[Data extracted from a collection]

----------------------------------------

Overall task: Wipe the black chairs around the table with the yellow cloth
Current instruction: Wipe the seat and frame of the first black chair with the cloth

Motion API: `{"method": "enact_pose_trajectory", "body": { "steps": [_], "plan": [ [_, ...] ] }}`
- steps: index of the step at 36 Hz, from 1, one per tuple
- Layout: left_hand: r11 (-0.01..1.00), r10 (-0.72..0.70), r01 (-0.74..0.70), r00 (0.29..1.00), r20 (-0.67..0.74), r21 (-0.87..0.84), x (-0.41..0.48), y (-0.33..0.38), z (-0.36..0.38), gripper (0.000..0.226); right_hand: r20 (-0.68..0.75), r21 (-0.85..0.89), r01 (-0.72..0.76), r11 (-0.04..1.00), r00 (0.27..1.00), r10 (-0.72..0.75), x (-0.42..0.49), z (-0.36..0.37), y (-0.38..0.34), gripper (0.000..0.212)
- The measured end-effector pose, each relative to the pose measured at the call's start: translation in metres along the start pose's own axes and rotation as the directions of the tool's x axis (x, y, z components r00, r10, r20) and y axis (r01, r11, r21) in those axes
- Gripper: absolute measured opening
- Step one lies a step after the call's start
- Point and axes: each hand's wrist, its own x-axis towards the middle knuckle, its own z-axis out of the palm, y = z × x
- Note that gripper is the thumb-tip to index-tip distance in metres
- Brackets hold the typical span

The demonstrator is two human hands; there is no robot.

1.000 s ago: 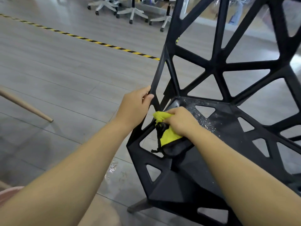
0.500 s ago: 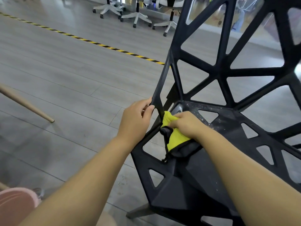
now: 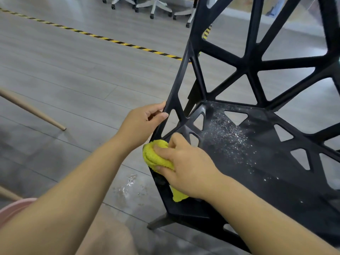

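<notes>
I have one black chair (image 3: 257,162) in front of me. My left hand (image 3: 141,124) has its grip closed on the thin side bar of the chair to hold it steady. My right hand (image 3: 185,168) has its grip pressed shut on the cloth (image 3: 156,157). The cloth is bunched up and sits on the left edge of the seat, near the front corner.

I think I am in the wiping step, doing the seat edge of this chair. The job looks far from done. White dust (image 3: 228,135) lies all over the middle of the seat, just to the right of my cloth hand. The tall back with its many holes may need a wipe too.

Next I should slide the cloth to the right, across the dust, and press flat so it picks the bits up. I should go slow near the holes, so dust does not drop through to the floor (image 3: 73,70). A small wet patch (image 3: 128,184) shines on the floor beside the chair.
</notes>
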Motion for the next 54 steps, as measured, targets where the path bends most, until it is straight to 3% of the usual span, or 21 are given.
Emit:
{"method": "enact_pose_trajectory", "body": {
  "steps": [3, 6, 9, 13, 20, 27, 31, 33, 37, 40, 46, 50, 54],
  "plan": [
    [1.0, 0.003, -0.003, 1.0, -0.023, 0.01, -0.009, -0.002, 0.001, 0.025, -0.016, -0.054, 0.061, 0.997, 0.998, -0.062, -0.008, 0.004, 0.003, 0.038],
    [0.999, 0.027, -0.026, 0.999, -0.041, 0.041, -0.018, -0.005, 0.003, 0.032, 0.08, -0.113, 0.058, 0.992, 0.996, -0.049, -0.022, 0.004, 0.017, 0.044],
    [0.996, 0.029, -0.024, 0.998, -0.058, 0.086, -0.024, -0.011, 0.004, 0.027, 0.088, -0.111, 0.001, 0.994, 0.996, 0.009, -0.042, 0.004, 0.029, 0.043],
    [0.989, 0.035, -0.023, 0.996, -0.08, 0.144, -0.026, -0.013, 0.007, 0.012, 0.004, -0.13, -0.048, 0.99, 0.999, 0.049, -0.053, 0.012, 0.023, 0.041],
    [0.981, 0.019, -0.007, 0.998, -0.064, 0.191, -0.025, -0.014, 0.003, 0.009, -0.113, -0.053, 0.031, 0.998, 0.993, -0.037, -0.027, 0.023, -0.009, 0.048],
    [0.961, 0.086, -0.058, 0.992, -0.092, 0.269, -0.028, -0.01, 0.006, 0.015, 0.006, -0.082, 0.102, 0.991, 0.995, -0.101, -0.059, 0.024, 0.01, 0.045],
    [0.943, 0.121, -0.077, 0.986, -0.117, 0.323, -0.03, -0.007, 0.01, 0.017, -0.029, -0.049, -0.007, 0.999, 1.0, 0.005, -0.064, 0.018, 0.023, 0.041],
    [0.938, 0.132, -0.073, 0.979, -0.156, 0.339, -0.031, -0.007, 0.015, 0.018, -0.064, -0.057, -0.137, 0.989, 0.989, 0.133, -0.052, 0.012, 0.029, 0.037],
    [0.927, 0.147, -0.056, 0.964, -0.222, 0.37, -0.032, -0.007, 0.022, 0.017, 0.018, -0.017, -0.396, 0.918, 0.918, 0.396, -0.02, 0.006, 0.046, 0.035],
    [0.899, 0.158, -0.036, 0.956, -0.246, 0.437, -0.029, -0.005, 0.022, 0.014, 0.044, -0.003, -0.431, 0.902, 0.901, 0.431, -0.013, 0.005, 0.048, 0.033],
    [0.916, 0.116, -0.002, 0.958, -0.26, 0.401, -0.018, 0.0, 0.019, 0.014, 0.074, -0.082, -0.342, 0.936, 0.935, 0.347, -0.033, 0.008, 0.042, 0.035],
    [0.896, 0.11, 0.027, 0.953, -0.282, 0.443, -0.01, 0.006, 0.02, 0.027, 0.034, -0.041, -0.452, 0.891, 0.891, 0.453, -0.007, 0.009, 0.049, 0.032],
    [0.89, 0.077, 0.065, 0.954, -0.291, 0.452, -0.007, 0.01, 0.021, 0.025, -0.014, 0.045, -0.547, 0.836, 0.836, 0.548, 0.038, 0.01, 0.078, 0.029]
  ]
}}
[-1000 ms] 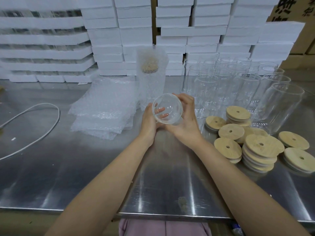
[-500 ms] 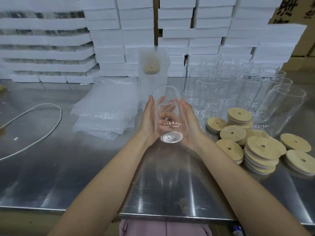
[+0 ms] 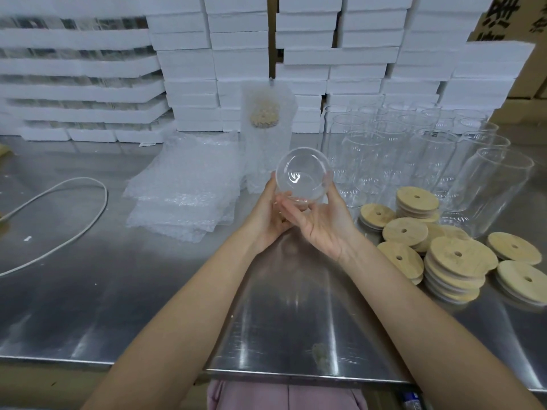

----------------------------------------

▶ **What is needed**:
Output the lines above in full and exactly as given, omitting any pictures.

▶ **Exercise result**:
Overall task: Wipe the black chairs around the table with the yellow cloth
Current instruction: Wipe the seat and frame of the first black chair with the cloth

Motion API: `{"method": "enact_pose_trajectory", "body": { "steps": [_], "plan": [ [_, ...] ] }}`
- steps: index of the step at 36 Hz, from 1, one per tuple
- Layout: left_hand: r11 (-0.01..1.00), r10 (-0.72..0.70), r01 (-0.74..0.70), r00 (0.29..1.00), r20 (-0.67..0.74), r21 (-0.87..0.84), x (-0.41..0.48), y (-0.33..0.38), z (-0.36..0.38), gripper (0.000..0.226); right_hand: r20 (-0.68..0.75), r21 (-0.85..0.89), r01 (-0.72..0.76), r11 (-0.04..1.00), r00 (0.27..1.00), r10 (-0.72..0.75), x (-0.42..0.49), z (-0.36..0.37), y (-0.38..0.34), gripper (0.000..0.212)
- The measured end-effector pose, each relative to the pose measured at the call's start: translation in metres along the start pose's own axes and rotation as the directions of the tool's x axis (x, y, z components r00, r10, r20) and y axis (r01, r11, r21) in those axes
- Gripper: absolute measured opening
- Step one lies a step after the call's start
- Point and axes: each hand's wrist, its own x-axis towards the middle knuckle, its own z-axis out of the palm, y = z × x
- Note that gripper is the thumb-tip to index-tip distance in metres
- Brackets hold the typical span

The demonstrator is two human hands; there is no robot.

1.000 s ago: 
0.500 s ago: 
now: 

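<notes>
I have one black chair (image 3: 257,162) in front of me. My left hand (image 3: 141,124) has its grip closed on the thin side bar of the chair to hold it steady. My right hand (image 3: 185,168) has its grip pressed shut on the cloth (image 3: 156,157). The cloth is bunched up and sits on the left edge of the seat, near the front corner.

I think I am in the wiping step, doing the seat edge of this chair. The job looks far from done. White dust (image 3: 228,135) lies all over the middle of the seat, just to the right of my cloth hand. The tall back with its many holes may need a wipe too.

Next I should slide the cloth to the right, across the dust, and press flat so it picks the bits up. I should go slow near the holes, so dust does not drop through to the floor (image 3: 73,70). A small wet patch (image 3: 128,184) shines on the floor beside the chair.
</notes>
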Motion for the next 54 steps, as measured, targets where the path bends most, until it is straight to 3% of the usual span, or 21 are given.
Emit:
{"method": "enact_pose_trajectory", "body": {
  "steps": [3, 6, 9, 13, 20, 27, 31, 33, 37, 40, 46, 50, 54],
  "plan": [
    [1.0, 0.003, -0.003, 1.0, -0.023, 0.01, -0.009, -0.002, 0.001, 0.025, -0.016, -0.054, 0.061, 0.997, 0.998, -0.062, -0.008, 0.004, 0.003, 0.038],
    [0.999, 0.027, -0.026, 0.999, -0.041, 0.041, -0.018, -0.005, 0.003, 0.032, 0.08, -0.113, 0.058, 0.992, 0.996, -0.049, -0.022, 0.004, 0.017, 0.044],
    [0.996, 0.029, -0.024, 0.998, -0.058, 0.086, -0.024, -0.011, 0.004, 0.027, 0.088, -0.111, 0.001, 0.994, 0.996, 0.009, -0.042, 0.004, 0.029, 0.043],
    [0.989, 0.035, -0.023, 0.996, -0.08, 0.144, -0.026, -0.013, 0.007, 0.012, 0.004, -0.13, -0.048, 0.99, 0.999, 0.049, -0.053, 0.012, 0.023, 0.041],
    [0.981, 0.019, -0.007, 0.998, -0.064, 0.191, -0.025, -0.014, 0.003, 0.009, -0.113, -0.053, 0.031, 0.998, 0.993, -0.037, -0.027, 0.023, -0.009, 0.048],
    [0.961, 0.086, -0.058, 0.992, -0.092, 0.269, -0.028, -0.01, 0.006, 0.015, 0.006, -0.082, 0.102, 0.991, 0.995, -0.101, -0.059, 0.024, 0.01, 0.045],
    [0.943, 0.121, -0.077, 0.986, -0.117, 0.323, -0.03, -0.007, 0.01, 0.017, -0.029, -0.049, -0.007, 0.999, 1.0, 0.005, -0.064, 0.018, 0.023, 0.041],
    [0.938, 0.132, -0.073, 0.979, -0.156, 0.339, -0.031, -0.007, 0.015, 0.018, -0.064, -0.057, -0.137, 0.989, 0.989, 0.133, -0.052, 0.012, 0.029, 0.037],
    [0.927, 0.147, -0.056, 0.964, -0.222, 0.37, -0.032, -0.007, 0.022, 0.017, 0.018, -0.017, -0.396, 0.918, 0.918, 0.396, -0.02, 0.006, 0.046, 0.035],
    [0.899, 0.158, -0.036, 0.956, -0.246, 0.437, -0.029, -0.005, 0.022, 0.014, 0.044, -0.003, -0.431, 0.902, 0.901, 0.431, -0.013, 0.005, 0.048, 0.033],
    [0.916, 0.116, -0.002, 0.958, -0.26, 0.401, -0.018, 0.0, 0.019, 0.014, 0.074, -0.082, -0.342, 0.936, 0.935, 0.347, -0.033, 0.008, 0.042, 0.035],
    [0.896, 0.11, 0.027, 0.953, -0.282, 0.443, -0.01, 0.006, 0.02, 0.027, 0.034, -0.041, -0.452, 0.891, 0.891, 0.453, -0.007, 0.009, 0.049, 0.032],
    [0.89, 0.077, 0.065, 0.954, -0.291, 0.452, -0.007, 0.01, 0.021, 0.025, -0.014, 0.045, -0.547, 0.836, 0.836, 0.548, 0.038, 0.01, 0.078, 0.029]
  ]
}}
[-1000 ms] 
[-500 ms] 
[+0 ms] 

The output is finished and nothing more is needed.